Ingredients
Units
Scale
Lemon Pound Cake
- 188 grams (1 1/2 Cups) All-Purpose/ Plain Flour
- 1 Teaspoon Baking Powder
- 1/2 Teaspoon Salt
- 8oz (1 Cup) Unsalted Butter, at room temperature
- 200 grams (1 Cup) Granulated Sugar
- 1 Tablespoon + 1 Teaspoon Freshly Grated Lemon Zest (This is the zester I use)
- 3 Large Eggs, at room temperature
- 1.5oz (3 Tablespoons) Fresh Lemon Juice
- 4oz (1/2 Cup) Sour Cream
Lemon Glaze
- 50 grams (1/4 Cup) Granulated Sugar
- 2oz (4 Tablespoons) Lemon Juice
Instructions
Pound Cake
- Preheat oven to 350F/180C and grease a 9X5 loaf pan.
- In a medium bowl combine the flour, baking powder, and salt. Set aside.

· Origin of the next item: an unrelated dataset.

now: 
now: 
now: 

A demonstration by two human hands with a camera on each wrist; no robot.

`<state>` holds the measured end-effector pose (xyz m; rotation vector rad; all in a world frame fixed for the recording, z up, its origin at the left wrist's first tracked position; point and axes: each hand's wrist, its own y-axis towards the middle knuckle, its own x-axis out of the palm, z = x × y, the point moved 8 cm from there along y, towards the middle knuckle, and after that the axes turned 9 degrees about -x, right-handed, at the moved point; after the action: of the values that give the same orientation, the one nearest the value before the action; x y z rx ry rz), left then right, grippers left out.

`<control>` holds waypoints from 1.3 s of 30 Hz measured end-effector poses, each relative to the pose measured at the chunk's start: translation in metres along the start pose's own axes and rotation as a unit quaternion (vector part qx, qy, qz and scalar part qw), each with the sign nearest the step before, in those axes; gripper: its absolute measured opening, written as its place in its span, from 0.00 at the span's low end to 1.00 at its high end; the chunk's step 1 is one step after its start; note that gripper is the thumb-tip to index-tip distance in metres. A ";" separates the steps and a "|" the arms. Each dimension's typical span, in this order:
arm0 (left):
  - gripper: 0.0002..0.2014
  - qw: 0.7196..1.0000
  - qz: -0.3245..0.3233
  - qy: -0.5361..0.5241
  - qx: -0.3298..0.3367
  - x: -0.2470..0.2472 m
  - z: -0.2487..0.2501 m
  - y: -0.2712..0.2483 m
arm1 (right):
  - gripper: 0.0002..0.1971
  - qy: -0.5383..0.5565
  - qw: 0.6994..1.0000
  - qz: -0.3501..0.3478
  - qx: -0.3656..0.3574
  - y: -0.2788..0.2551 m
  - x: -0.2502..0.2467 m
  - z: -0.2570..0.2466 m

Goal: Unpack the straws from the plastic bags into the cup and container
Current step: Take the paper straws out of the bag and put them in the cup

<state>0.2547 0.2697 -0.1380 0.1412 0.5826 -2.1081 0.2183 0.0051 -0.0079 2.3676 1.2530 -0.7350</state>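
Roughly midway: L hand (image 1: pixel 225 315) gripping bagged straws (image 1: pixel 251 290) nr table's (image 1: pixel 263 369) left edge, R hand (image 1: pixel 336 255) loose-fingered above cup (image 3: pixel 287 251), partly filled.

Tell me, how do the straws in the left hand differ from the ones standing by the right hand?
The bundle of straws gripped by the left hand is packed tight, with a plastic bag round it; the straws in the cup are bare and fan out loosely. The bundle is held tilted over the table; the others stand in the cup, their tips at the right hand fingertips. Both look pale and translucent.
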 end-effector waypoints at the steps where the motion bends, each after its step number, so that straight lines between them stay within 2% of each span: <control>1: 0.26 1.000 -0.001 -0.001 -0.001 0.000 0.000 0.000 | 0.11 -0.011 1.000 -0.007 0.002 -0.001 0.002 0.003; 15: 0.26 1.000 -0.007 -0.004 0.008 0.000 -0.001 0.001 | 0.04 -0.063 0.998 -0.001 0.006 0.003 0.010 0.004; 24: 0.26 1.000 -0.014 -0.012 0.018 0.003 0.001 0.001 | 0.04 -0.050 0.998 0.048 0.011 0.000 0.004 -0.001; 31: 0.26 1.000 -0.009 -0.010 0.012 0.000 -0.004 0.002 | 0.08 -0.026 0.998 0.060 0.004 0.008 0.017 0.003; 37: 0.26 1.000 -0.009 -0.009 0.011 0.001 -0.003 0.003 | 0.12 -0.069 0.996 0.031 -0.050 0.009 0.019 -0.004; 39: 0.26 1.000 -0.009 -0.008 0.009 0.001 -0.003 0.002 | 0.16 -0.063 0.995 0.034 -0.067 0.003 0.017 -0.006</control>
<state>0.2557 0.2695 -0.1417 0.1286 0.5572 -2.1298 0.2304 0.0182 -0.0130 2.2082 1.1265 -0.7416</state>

- In a bowl of an electric mixer fitted with a paddle attachment or a large bowl with a handheld electric mixer combine the butter, sugar, and lemon zest for 4-5 minutes, so it's nice and fluffy. Add in the eggs one at a time.
- In a small bowl mix sour cream and lemon juice. Add the sour cream mixture to butter mixture, mixing to combine. The whole mixture will look curdled which is just fine. Fold in the dry mixture.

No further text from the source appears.